After a short bit of time, the ‘recruiter’ will send you a congratulatory email telling you that you passed the interview process, and depending on the version, will either tell you that you’ve been hired outright or that you’ll be moving to the next step of the recruiting process. Despite this, I have a feeling all these emails come from the same scam ring, as the emails follow the same structure and points, begin with ‘I congratulate you on your achievement’, and feature pretty much the same sentences but subtly rewritten throught for unknown reasons.

This is when the red flags start to be very clear. Versions 1 and 2 of the email tell you outright that you’ve been hired and that they will be sending you a check to cover the cost of supplies you’d need for this job. Version 3 is heavily rewritten to hide both of these details, perhaps to trick people who otherwise are more suspicious towards common job scams, though it’s still presumably from the same scam group, as the overall structure of the email is mostly identical.

Red Flags:

  • Usually for real job applications, they will always involve some kind of phone or video interview in the process, allowing you to ask questions regarding the company and the culture and the requirements of the job. Version 3 of the email tries to hide this, by instead telling you that you’ve moved on to the next step of the process, but still treats it like you’ve been hired, with congratulatory text and telling you the pay upfront.
  • If a company needs to send you supplies or special equipment needed for the job, they will either pay for it themselves or simply send you the equipment upfront instead of sending you a payment or check to cover the costs. These checks are always fake, and while banks have to accept these checks, once they figure out they’re fake, they’ll pull that money from your account, and you can potentially get in big trouble with your bank while all the money you spent on the supplies is gone for good. Versions 1 and 2 state near the end of the emails that they will be sending you a check for the supplies, exposing this red flag, while Version 3 makes no mention of it, but it presumably comes up later in the application process.

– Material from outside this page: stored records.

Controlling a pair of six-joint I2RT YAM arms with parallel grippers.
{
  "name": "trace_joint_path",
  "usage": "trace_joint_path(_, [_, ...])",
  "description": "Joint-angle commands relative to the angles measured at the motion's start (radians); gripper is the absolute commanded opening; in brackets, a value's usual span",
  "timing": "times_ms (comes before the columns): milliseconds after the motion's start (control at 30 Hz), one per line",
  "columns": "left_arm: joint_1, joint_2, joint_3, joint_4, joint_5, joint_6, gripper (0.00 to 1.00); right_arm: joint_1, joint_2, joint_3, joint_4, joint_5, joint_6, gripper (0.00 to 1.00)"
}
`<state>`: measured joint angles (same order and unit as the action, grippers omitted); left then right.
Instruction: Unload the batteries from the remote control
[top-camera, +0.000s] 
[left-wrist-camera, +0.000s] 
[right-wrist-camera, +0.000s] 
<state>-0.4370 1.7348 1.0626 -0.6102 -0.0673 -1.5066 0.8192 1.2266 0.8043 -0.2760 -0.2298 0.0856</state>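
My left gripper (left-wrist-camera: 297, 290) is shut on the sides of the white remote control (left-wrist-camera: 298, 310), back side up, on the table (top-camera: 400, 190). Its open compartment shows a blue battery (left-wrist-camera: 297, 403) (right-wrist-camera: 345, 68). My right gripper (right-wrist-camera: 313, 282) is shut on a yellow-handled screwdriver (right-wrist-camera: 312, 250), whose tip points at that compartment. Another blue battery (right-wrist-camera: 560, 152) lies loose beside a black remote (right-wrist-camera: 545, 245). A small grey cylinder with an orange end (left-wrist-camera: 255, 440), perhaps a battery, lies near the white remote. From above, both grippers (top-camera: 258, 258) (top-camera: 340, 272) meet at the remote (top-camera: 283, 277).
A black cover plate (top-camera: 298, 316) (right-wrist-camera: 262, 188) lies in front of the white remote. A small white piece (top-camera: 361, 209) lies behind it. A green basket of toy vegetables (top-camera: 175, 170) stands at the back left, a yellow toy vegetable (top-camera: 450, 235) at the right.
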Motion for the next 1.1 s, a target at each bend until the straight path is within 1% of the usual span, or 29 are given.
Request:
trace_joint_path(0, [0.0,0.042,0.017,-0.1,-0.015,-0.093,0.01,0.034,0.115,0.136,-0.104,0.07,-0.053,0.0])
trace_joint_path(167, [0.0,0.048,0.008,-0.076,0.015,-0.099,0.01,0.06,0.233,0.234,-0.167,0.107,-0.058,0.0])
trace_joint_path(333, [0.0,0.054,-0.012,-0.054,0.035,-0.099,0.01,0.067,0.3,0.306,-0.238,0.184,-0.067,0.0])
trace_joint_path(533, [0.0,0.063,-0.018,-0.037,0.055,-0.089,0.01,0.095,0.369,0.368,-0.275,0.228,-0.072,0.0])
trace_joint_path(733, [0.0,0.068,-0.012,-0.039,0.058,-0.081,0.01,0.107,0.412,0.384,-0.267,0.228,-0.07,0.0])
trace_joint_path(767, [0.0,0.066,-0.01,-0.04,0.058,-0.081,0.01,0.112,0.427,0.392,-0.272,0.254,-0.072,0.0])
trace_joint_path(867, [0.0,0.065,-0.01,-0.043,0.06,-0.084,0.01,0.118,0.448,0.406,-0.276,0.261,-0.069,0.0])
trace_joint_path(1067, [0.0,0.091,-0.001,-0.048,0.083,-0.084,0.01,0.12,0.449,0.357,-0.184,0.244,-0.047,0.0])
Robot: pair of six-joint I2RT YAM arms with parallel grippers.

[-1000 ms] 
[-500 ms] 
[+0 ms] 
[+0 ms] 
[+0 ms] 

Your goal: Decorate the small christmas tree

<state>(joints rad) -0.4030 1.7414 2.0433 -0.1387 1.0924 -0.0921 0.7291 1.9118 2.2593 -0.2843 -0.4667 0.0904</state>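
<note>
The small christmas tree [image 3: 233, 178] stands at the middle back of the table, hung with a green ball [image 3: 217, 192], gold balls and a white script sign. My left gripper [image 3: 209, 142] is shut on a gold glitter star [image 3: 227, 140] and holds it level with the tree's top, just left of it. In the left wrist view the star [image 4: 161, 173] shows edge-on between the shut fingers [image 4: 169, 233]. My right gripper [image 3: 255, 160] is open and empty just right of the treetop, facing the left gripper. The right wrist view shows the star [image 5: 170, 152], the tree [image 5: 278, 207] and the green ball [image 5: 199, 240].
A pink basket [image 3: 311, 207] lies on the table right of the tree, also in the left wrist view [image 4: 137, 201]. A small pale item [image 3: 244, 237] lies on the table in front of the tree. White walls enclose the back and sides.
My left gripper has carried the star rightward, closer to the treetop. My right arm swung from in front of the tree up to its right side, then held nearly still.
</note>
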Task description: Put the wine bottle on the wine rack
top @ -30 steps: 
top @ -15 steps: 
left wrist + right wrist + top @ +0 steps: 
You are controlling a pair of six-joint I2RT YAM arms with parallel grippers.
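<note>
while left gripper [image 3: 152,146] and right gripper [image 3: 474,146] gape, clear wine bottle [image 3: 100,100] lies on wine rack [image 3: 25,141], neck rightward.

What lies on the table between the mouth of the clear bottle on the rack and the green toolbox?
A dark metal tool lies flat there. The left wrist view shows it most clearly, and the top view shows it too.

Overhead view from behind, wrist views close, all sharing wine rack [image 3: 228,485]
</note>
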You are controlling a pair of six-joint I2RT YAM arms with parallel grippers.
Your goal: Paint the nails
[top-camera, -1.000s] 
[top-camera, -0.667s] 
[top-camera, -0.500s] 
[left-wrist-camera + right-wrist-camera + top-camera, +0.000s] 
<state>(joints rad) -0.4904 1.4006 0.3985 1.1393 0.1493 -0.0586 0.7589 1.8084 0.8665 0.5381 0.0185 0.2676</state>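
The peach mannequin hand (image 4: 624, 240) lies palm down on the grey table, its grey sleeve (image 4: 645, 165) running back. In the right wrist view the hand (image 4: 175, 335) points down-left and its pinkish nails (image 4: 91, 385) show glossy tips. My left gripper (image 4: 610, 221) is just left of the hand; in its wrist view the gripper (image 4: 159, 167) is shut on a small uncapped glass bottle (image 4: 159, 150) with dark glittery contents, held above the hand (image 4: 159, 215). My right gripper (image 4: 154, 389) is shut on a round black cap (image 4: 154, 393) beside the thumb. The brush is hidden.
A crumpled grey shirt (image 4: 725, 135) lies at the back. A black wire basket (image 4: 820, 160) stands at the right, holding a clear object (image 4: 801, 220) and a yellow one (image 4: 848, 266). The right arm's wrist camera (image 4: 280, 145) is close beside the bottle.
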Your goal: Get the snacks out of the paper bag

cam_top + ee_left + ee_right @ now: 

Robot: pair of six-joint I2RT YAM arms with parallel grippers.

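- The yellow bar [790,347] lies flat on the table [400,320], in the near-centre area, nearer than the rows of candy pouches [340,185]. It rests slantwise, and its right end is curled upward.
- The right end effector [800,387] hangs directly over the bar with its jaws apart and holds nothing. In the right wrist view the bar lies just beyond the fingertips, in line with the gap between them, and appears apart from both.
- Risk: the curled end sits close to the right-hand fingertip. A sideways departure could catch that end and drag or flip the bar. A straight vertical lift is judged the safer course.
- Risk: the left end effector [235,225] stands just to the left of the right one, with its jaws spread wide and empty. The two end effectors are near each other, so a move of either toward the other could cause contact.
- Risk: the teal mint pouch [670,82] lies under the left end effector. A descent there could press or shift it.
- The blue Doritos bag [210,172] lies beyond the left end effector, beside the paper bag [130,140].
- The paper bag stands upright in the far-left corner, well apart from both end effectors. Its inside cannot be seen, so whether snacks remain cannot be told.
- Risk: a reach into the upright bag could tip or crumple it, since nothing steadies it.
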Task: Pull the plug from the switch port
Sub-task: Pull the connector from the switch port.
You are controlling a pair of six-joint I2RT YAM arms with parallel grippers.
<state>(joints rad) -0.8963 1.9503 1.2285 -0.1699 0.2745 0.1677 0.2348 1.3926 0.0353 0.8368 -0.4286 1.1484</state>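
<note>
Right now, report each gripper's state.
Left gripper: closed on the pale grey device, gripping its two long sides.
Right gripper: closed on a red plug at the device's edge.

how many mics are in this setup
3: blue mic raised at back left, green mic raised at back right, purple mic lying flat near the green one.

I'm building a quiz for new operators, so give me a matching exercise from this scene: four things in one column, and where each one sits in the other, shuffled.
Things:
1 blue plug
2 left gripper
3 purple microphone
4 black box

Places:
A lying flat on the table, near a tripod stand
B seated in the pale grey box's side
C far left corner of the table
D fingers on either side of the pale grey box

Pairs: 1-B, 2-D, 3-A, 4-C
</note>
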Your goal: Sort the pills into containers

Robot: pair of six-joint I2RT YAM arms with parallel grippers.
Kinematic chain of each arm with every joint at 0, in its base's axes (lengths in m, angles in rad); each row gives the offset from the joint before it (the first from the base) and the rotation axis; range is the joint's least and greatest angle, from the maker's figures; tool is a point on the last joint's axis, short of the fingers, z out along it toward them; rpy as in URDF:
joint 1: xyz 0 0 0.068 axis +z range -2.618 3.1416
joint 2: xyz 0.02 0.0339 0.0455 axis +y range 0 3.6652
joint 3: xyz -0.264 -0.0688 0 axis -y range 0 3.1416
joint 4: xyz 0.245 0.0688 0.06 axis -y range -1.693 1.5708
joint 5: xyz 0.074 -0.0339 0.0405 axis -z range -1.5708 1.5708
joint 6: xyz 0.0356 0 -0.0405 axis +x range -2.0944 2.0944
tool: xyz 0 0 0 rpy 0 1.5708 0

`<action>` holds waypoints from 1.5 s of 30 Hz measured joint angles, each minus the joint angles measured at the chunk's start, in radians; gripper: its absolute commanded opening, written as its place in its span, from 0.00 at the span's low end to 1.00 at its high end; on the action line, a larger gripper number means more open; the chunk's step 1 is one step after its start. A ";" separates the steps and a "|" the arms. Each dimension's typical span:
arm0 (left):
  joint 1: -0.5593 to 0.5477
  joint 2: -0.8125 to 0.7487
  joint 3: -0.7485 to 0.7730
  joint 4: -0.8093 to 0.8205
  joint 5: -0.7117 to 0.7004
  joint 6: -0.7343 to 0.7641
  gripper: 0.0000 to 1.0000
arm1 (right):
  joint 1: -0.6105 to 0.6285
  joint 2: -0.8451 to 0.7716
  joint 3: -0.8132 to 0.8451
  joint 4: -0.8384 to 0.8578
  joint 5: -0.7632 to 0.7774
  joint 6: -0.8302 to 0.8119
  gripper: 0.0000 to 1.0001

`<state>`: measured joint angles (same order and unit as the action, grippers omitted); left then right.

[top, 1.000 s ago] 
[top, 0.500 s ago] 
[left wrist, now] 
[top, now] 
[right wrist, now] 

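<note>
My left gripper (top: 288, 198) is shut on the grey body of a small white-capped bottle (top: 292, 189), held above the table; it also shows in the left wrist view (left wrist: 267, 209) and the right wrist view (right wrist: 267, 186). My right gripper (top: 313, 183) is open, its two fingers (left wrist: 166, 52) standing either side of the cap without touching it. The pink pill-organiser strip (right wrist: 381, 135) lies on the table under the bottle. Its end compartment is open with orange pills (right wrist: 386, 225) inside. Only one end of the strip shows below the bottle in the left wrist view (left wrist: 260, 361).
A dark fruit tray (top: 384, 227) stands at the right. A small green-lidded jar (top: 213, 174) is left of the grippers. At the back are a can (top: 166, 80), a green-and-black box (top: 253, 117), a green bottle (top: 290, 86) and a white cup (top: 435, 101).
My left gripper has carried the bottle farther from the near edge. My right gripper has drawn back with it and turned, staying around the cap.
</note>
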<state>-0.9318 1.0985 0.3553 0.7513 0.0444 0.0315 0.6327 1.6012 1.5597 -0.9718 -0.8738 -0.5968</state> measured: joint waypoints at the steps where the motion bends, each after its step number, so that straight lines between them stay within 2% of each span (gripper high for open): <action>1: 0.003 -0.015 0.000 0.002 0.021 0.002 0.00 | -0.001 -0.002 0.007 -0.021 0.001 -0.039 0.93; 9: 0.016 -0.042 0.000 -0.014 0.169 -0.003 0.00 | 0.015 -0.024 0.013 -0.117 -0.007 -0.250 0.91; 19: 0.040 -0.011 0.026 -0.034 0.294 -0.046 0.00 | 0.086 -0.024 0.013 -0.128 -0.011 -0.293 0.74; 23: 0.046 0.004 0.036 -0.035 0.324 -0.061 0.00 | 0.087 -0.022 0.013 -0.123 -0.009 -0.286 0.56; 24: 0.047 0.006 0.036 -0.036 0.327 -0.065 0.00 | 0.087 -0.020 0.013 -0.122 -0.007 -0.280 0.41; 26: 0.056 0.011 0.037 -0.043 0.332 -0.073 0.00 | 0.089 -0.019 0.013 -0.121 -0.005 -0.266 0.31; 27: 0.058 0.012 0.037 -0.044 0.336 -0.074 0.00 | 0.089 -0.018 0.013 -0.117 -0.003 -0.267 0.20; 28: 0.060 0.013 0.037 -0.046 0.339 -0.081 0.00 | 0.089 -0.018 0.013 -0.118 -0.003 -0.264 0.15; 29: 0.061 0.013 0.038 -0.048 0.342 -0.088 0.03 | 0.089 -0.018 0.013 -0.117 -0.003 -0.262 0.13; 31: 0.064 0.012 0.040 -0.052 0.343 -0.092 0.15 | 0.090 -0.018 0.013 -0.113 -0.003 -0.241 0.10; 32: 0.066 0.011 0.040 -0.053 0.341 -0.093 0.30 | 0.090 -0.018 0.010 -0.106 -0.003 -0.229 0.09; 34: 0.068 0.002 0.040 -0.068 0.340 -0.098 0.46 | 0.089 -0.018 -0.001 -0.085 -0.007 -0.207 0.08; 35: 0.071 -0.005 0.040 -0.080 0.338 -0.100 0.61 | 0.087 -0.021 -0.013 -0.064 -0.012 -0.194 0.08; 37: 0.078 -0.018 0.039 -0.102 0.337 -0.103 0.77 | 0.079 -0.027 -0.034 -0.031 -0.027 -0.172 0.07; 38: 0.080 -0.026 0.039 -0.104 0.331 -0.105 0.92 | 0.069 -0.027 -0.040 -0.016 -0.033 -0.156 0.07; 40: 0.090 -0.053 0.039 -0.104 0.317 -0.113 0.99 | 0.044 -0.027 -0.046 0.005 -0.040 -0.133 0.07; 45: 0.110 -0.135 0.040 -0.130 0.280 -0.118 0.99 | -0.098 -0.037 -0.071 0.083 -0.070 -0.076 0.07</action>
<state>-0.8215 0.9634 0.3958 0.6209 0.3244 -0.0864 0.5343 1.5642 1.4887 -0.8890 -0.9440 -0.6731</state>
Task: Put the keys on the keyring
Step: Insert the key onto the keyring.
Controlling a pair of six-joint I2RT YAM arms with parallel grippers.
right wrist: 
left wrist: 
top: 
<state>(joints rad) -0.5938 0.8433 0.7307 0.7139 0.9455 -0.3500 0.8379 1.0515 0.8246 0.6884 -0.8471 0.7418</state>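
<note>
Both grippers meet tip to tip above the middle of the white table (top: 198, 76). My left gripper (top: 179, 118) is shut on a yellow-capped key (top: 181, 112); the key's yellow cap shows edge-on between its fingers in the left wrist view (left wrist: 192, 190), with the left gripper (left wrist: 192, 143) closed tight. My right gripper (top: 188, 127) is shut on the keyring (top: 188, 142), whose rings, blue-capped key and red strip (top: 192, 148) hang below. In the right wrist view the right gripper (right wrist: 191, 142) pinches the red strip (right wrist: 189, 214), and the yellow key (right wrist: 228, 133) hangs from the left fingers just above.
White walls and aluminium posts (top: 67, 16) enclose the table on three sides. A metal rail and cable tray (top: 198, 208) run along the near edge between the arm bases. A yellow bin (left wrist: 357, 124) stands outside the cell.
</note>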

By this point I stopped engaging in the application process, feeling that there were a lot of red flags in the process and I didn’t feel comfortable going further. Most forms of this scam continue by having you connect with the company with some chat application, including Google Chats or Telegram, and they’ll usually ask for more personal information including your social, government ID or bank account info, which may or may not be combined with a fake check scam.

It always disappoints me to see these scammers out there preying on desperate people looking for jobs, who get excited when they get a response but gradually get disappointed when they discover they’re just scams. Please stay safe out there and be on the lookout for suspicious job emails.